The effect of salinity stress on tomato defense mechanisms and exogenous application of salicylic acid, abscisic acid, and melatonin to reduce salinity stress

Tomato is one of the most commonly consumed agricultural products, and the stability of its production plays an influential role in the food security of human societies. Therefore, finding solutions to reduce the risk of factors impacting tomato production could greatly help any country's economic development. During recent decades, climate change has caused the spread of salt marshes worldwide, which has affected the production efficiency and the area under tomato cultivation. Consequently, it has made scientists think about finding cheap, suitable, and minimal-risk methods for the environment to reduce the impact of salinity on tomato seedlings.
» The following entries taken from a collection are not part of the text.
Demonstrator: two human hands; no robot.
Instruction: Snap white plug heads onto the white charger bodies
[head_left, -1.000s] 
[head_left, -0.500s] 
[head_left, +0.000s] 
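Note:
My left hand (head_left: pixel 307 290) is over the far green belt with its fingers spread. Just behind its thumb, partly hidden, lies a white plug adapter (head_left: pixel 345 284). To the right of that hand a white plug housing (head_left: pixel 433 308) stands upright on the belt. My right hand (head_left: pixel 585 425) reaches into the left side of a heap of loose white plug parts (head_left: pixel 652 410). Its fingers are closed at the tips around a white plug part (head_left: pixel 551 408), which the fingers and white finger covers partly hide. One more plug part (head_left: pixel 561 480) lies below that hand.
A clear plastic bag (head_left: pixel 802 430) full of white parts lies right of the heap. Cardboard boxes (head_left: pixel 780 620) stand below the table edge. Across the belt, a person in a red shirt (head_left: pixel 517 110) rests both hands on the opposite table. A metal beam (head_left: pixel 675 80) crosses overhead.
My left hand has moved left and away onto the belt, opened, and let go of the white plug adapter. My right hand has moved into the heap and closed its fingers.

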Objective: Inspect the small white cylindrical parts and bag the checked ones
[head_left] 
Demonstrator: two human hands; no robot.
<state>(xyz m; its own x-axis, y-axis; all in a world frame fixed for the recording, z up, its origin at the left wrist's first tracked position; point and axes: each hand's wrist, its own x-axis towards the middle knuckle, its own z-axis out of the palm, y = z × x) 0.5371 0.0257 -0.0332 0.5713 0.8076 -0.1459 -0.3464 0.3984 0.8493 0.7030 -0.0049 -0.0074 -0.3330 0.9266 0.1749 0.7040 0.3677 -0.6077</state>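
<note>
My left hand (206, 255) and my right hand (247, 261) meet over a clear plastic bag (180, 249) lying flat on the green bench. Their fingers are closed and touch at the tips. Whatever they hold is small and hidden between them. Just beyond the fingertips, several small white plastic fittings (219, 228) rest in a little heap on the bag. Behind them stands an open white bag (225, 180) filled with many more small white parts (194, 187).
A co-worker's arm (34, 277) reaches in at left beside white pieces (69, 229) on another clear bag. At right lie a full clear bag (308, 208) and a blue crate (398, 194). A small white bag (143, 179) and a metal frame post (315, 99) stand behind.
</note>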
Researchers have conducted several studies on the exogenous use of plant hormones in reducing salinity impact in tomato seedlings, and this study also tried to evaluate the effects of salinity stress on tomato structures (biochemical, physiological, and morphological), as well as the role of abscisic acid, salicylic acid, and melatonin hormones in tomatoes and their exogenous application in reducing salinity stress. According to the present study, the exogenous use of each of the hormones mentioned above under salinity stress conditions increases the resistance of tomato seedlings through the improvement of enzymatic and non-enzymatic animation activities, plant growth indexes, proline content, potassium ion content, K+/Na+ ratio, seed germination, relative water content, photosynthetic performance, phenolic compounds, total soluble sugars, accumulation of mineral osmolytes, protein content, expression of genes related to salt tolerance, ascorbic acid-glutathione cycle, and root architecture, as well as the reduction in ethylene content, reactive oxygen species, electrolyte leakage, sodium ion content, and content of malondialdehyde. The present study also showed that salicylic acid, abscisic acid, and melatonin interact with other internal plant hormones; therefore, their use to reduce the adverse effects of salinity stress should be carefully considered.